• To lower the impact of higher rate tax (or marginal rates), consider sharing ownership of income producing assets with your spouse, especially if your spouse pays no income tax, or tax at lower rates.
  • Similarly, consider sharing ownership of income producing assets with your adult children (over 18 years. Your children, whatever age, can earn up to £12,570 this tax year without paying income tax. Transfers of certain assets may create a CGT liability and so planning is key.
  • If you have a pension scheme, take advice from your pension’s advisor on the level of contribution you should make this year. The maximum you can pay in is £40,000 unless you pay tax at 45% in which case the annual limit could be as low as £4,000.
  • There are no limits to the amount of gift aid donations you can make as long as not more than four times your tax bill for the year. These contributions extend your basic rate tax band and are an effective strategy for avoiding the higher and marginal rates of income tax. Charitable donations are also one of the few remaining reliefs that you can carry back, in certain circumstances, to the previous tax year.
  • You can transfer up to £1,260 of your personal allowance to your spouse if you don’t earn enough to fully utilize this allowance against your own earnings. You can only do this if their income is between £12,570 and £50,270.

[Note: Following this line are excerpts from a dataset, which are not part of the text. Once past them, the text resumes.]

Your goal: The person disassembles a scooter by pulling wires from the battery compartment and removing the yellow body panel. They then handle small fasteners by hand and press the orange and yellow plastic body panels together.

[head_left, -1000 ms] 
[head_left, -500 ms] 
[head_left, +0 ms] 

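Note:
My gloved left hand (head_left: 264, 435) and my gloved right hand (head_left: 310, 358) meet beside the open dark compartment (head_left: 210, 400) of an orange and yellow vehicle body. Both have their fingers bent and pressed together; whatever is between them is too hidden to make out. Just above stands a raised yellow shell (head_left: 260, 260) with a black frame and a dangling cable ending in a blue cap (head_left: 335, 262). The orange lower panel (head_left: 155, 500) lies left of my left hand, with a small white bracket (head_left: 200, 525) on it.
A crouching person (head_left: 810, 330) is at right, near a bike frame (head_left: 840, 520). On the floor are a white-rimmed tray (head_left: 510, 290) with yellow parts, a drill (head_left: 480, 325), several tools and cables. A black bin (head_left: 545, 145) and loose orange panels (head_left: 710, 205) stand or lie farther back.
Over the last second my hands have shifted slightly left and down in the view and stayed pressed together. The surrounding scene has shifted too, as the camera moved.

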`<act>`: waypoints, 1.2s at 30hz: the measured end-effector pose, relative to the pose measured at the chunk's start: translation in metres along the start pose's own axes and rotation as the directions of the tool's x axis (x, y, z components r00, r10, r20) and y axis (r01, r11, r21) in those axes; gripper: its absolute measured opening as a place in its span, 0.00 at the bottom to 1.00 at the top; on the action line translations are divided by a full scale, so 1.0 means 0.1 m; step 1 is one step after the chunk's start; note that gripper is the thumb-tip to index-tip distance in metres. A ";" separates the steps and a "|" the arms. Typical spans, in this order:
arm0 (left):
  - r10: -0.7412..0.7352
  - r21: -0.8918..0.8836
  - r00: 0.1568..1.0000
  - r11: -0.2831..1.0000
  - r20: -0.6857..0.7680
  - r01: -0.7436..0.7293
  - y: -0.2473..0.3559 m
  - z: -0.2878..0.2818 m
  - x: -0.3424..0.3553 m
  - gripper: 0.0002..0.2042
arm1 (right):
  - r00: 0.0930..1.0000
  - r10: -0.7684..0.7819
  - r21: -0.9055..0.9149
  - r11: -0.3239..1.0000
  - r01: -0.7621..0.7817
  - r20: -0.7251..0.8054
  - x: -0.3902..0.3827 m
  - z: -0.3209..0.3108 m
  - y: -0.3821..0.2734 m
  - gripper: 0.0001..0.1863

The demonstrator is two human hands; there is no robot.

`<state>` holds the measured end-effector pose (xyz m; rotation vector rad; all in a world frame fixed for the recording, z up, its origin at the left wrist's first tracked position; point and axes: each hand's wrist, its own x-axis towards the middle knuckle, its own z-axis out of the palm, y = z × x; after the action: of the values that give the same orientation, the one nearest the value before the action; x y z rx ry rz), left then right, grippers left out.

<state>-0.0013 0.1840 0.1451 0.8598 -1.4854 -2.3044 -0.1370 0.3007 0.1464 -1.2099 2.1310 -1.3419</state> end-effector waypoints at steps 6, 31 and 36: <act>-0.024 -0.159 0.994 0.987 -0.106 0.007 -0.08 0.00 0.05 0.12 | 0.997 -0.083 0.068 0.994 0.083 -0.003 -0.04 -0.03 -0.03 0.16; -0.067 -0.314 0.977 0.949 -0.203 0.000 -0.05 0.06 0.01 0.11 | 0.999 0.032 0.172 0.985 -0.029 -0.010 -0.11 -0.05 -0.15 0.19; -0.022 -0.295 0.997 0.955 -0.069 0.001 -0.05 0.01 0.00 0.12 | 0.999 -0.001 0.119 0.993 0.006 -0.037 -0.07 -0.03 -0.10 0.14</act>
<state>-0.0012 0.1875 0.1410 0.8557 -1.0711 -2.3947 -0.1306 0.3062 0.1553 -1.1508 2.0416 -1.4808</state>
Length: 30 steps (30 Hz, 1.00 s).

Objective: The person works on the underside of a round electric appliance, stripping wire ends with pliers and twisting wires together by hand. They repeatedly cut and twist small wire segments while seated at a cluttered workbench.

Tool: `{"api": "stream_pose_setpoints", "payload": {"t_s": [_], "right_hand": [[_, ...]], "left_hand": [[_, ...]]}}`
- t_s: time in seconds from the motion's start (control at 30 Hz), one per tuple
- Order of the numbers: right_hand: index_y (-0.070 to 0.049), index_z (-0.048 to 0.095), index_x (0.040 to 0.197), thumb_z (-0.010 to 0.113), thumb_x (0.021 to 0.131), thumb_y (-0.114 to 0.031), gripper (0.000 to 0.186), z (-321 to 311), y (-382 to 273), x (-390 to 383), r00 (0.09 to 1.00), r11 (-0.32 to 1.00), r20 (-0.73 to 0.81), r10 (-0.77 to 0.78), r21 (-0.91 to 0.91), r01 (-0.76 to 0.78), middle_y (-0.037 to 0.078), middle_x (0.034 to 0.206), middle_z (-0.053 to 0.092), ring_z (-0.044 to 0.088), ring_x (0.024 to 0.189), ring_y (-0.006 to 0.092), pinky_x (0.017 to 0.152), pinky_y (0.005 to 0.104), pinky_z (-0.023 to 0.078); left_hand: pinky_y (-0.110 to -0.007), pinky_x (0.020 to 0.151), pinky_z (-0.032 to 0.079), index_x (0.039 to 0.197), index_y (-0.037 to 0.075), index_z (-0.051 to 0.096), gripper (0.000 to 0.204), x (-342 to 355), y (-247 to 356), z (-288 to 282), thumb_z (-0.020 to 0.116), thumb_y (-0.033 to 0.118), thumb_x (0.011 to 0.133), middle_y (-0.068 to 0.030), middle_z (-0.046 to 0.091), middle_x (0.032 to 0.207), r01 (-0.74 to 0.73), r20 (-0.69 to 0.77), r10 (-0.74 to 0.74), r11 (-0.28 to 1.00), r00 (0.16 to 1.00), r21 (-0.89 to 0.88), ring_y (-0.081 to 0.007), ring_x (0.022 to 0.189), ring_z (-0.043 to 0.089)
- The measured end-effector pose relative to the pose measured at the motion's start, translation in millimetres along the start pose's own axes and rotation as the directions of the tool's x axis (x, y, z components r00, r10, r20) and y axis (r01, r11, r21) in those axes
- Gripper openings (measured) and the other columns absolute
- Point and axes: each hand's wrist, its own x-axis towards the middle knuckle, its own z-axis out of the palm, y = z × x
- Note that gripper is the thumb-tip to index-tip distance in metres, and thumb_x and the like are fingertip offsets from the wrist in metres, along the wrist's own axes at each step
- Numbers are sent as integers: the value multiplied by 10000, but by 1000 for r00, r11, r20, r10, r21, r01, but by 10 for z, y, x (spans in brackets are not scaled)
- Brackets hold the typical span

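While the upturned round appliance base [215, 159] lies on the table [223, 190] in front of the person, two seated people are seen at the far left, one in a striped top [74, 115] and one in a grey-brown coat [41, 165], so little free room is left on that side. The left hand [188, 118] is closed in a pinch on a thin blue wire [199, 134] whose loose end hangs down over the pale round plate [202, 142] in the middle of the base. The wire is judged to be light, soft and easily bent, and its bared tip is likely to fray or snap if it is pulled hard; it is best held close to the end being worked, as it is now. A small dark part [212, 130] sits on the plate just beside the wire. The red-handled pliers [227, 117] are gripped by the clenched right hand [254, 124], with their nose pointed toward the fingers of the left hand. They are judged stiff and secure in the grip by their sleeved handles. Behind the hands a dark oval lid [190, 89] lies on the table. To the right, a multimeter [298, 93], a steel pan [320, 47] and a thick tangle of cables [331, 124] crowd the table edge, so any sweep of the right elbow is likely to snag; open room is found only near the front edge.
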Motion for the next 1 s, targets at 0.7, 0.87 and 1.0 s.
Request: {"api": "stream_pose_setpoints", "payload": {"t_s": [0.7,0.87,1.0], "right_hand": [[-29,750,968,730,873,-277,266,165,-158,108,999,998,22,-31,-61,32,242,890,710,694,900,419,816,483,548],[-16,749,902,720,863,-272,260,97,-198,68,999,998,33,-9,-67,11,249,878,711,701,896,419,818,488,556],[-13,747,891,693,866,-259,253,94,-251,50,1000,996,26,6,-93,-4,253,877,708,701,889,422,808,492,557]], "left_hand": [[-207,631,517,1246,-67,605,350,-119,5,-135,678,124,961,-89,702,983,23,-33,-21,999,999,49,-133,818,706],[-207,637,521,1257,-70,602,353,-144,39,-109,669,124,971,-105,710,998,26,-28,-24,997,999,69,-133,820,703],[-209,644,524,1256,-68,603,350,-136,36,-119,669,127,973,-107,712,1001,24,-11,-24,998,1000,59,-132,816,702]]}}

  • If you are provided with a company car and your employer pays for your private fuel you should consider repaying this private fuel cost to your employer in order to avoid the punitive car fuel benefit charge. This will also save your employer National Insurance charges.
  • A further consideration for company car drivers is to discuss changing your vehicle for a lower CO2 emissions model. The car benefits charge increases in direct proportion to these CO2 ratings.
  • Don’t forget to use your ISA allowance. In this way you can invest up to £20,000 in the current tax year and any interest earned will be tax free.
  • There are a number of specialist investments you can make that are qualifying deductions for income tax purposes. They include: the Enterprise Investment Scheme, investments in certain Social Enterprises, Seed Enterprise Investment Schemes and Venture Capital Trusts. You will need to consider the commercial risks as well as the tax advantages.
  • Don’t forget that the State Pension is treated as taxable income for tax purposes. You are paid without deduction of tax. If your total income (including your State Pension) exceeds £12,570, this may produce unwelcome bills from the tax office at the end of the tax year.

Please note that some of the allowances and tax rates and bands will be slightly different if you pay income tax in Scotland.